### EXERCISE BRIEF
Give back the full listing as written. No pictures go with it.
START DATA
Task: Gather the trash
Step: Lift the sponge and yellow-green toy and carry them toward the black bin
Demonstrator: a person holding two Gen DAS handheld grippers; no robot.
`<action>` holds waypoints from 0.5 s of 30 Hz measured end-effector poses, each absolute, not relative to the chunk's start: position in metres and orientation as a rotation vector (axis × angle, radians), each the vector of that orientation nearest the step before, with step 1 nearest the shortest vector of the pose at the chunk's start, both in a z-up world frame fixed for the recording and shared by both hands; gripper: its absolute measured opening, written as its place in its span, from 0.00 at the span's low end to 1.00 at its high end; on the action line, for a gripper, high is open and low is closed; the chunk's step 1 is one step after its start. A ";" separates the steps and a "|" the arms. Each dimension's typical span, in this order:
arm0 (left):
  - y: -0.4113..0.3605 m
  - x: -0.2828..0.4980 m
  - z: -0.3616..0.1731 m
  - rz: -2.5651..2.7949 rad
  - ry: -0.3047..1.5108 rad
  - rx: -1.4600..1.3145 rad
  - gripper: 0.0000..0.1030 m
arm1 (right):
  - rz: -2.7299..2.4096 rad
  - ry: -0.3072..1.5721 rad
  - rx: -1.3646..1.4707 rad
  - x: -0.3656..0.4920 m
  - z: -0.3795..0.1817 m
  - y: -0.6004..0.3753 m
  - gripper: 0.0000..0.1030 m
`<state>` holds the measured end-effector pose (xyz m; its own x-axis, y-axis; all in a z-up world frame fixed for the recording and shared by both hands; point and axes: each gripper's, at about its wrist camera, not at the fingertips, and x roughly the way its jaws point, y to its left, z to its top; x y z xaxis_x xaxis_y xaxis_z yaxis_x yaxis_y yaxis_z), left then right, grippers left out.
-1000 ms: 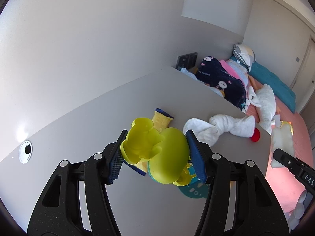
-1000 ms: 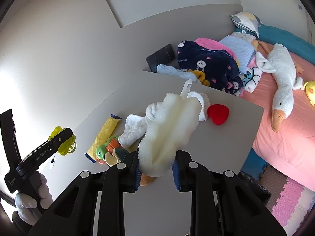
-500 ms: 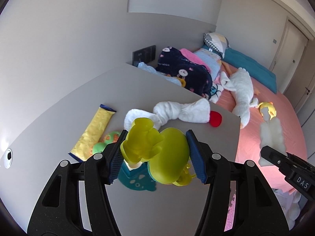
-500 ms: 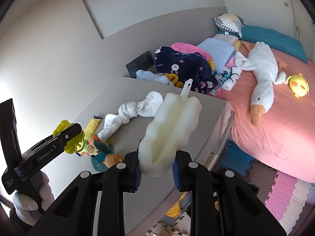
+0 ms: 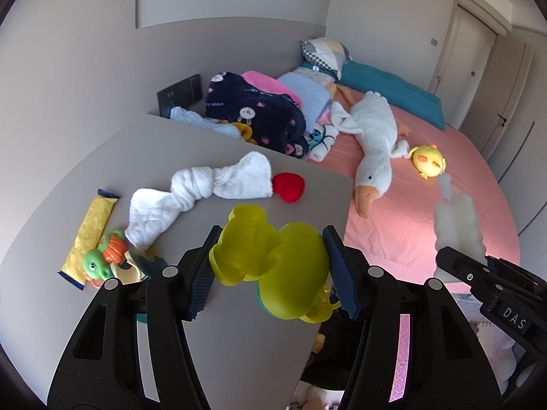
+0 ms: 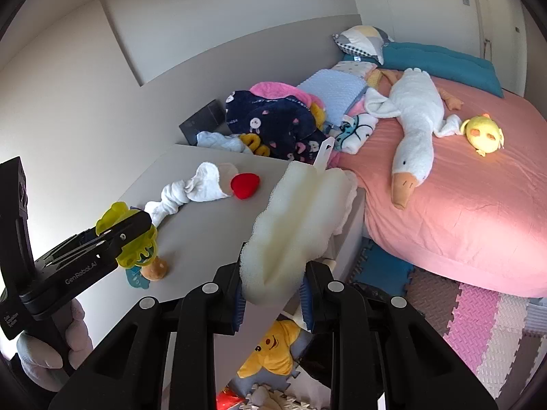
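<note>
On the far left of the grey table top (image 5: 102,157), a flat yellow fabric strip with dark blue ends (image 5: 90,230) was noted, with a small green and orange plastic frog toy (image 5: 102,261) lying against its near end. Just beside these, a white towel twisted into a knot (image 5: 205,188) was laid across the table, and a red heart-shaped cushion (image 5: 289,186) was seen touching its right end.

The left gripper (image 5: 270,263) was found clenched on a yellow-green plastic toy of rounded shape (image 5: 273,263), both blue-padded fingers (image 5: 201,273) being pressed to its sides. The toy was held above the near part of the table, clear of the surface. In the right wrist view, the same gripper (image 6: 136,235) was seen at the left, carried by a gloved hand (image 6: 44,348).

The right gripper (image 6: 273,290) was found gripped tight on a pale cream foam sponge with a white plastic handle (image 6: 294,225). The sponge was held upright beyond the table's right edge, its handle pointing away from the camera.

Below that edge, a yellow star-shaped plush with a smiling face (image 6: 273,352) was observed on the floor.

To the right, a pink-covered bed (image 5: 444,205) was recorded, bearing a long white plush goose with an orange bill (image 5: 374,150), a small yellow plush chick (image 5: 427,162) and a heap of dark blue, pink and light blue blankets (image 5: 266,112).
</note>
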<state>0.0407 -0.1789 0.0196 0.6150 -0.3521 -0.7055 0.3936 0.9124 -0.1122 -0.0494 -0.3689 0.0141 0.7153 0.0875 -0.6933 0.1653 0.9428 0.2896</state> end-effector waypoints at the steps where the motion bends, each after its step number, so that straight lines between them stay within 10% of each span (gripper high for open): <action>1: -0.184 0.038 0.020 -0.440 0.802 0.061 0.56 | -0.053 0.776 0.349 -0.053 0.014 -0.373 0.26; 15: -0.247 0.014 0.013 -0.592 0.819 0.135 0.56 | -0.184 0.766 0.380 -0.094 0.007 -0.421 0.26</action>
<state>0.0144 -0.2470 0.0133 0.5323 -0.4441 -0.7207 0.5452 0.8311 -0.1094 -0.0937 -0.4213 0.0070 0.7087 -0.0247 -0.7051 0.2978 0.9164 0.2673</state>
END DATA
### ANSWER FOR THE TASK
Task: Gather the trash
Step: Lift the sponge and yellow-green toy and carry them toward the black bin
Demonstrator: a person holding two Gen DAS handheld grippers; no robot.
`<action>` holds waypoints from 0.5 s of 30 Hz measured end-effector poses, each absolute, not relative to the chunk's start: position in metres and orientation as a rotation vector (axis × angle, radians), each the vector of that orientation nearest the step before, with step 1 nearest the shortest vector of the pose at the chunk's start, both in a z-up world frame fixed for the recording and shared by both hands; gripper: its absolute measured opening, written as its place in its span, from 0.00 at the span's low end to 1.00 at its high end; on the action line, for a gripper, high is open and low is closed; the chunk's step 1 is one step after its start. A ";" separates the steps and a "|" the arms. Each dimension's typical span, in this order:
arm0 (left):
  - y: -0.4113..0.3605 m
  - x: -0.2828..0.4980 m
  - z: -0.3616..0.1731 m
  - rz: -2.5651..2.7949 rad
  - ry: -0.3047..1.5108 rad
  - rx: -1.4600..1.3145 rad
  - gripper: 0.0000..0.1030 m
arm1 (right):
  - rz: -2.7299..2.4096 rad
  - ry: -0.3072..1.5721 rad
  - rx: -1.3646..1.4707 rad
  - x: -0.3656..0.4920 m
  - z: -0.3795..0.1817 m
  - y: -0.6004..0.3753 m
  - gripper: 0.0000..0.1030 m
`<state>` holds the measured end-effector pose (xyz m; its own x-axis, y-axis; all in a z-up world frame fixed for the recording and shared by both hands; point and axes: each gripper's, at about its wrist camera, not at the fingertips, and x roughly the way its jaws point, y to its left, z to its top; x y z xaxis_x xaxis_y xaxis_z yaxis_x yaxis_y yaxis_z), left then right, grippers left out.
-1000 ms: 
-1000 ms: 
-500 ms: 
-500 ms: 
+0 ms: 
+0 ms: 
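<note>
On the far left of the grey table top (image 5: 102,157), a flat yellow fabric strip with dark blue ends (image 5: 90,230) was noted, with a small green and orange plastic frog toy (image 5: 102,261) lying against its near end. Just beside these, a white towel twisted into a knot (image 5: 205,188) was laid across the table, and a red heart-shaped cushion (image 5: 289,186) was seen touching its right end.

The left gripper (image 5: 270,263) was found clenched on a yellow-green plastic toy of rounded shape (image 5: 273,263), both blue-padded fingers (image 5: 201,273) being pressed to its sides. The toy was held above the near part of the table, clear of the surface. In the right wrist view, the same gripper (image 6: 136,235) was seen at the left, carried by a gloved hand (image 6: 44,348).

The right gripper (image 6: 273,290) was found gripped tight on a pale cream foam sponge with a white plastic handle (image 6: 294,225). The sponge was held upright beyond the table's right edge, its handle pointing away from the camera.

Below that edge, a yellow star-shaped plush with a smiling face (image 6: 273,352) was observed on the floor.

To the right, a pink-covered bed (image 5: 444,205) was recorded, bearing a long white plush goose with an orange bill (image 5: 374,150), a small yellow plush chick (image 5: 427,162) and a heap of dark blue, pink and light blue blankets (image 5: 266,112).
</note>
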<state>0.0407 -0.1789 0.0196 0.6150 -0.3521 -0.7055 0.3936 0.9124 -0.1122 -0.0494 -0.3689 0.0141 0.7153 0.0875 -0.6933 0.1653 0.9428 0.2896</state> end-effector waypoints at the steps where the motion bends, each after its step number, so that straight lines between them stay within 10% of each span (gripper high for open): <action>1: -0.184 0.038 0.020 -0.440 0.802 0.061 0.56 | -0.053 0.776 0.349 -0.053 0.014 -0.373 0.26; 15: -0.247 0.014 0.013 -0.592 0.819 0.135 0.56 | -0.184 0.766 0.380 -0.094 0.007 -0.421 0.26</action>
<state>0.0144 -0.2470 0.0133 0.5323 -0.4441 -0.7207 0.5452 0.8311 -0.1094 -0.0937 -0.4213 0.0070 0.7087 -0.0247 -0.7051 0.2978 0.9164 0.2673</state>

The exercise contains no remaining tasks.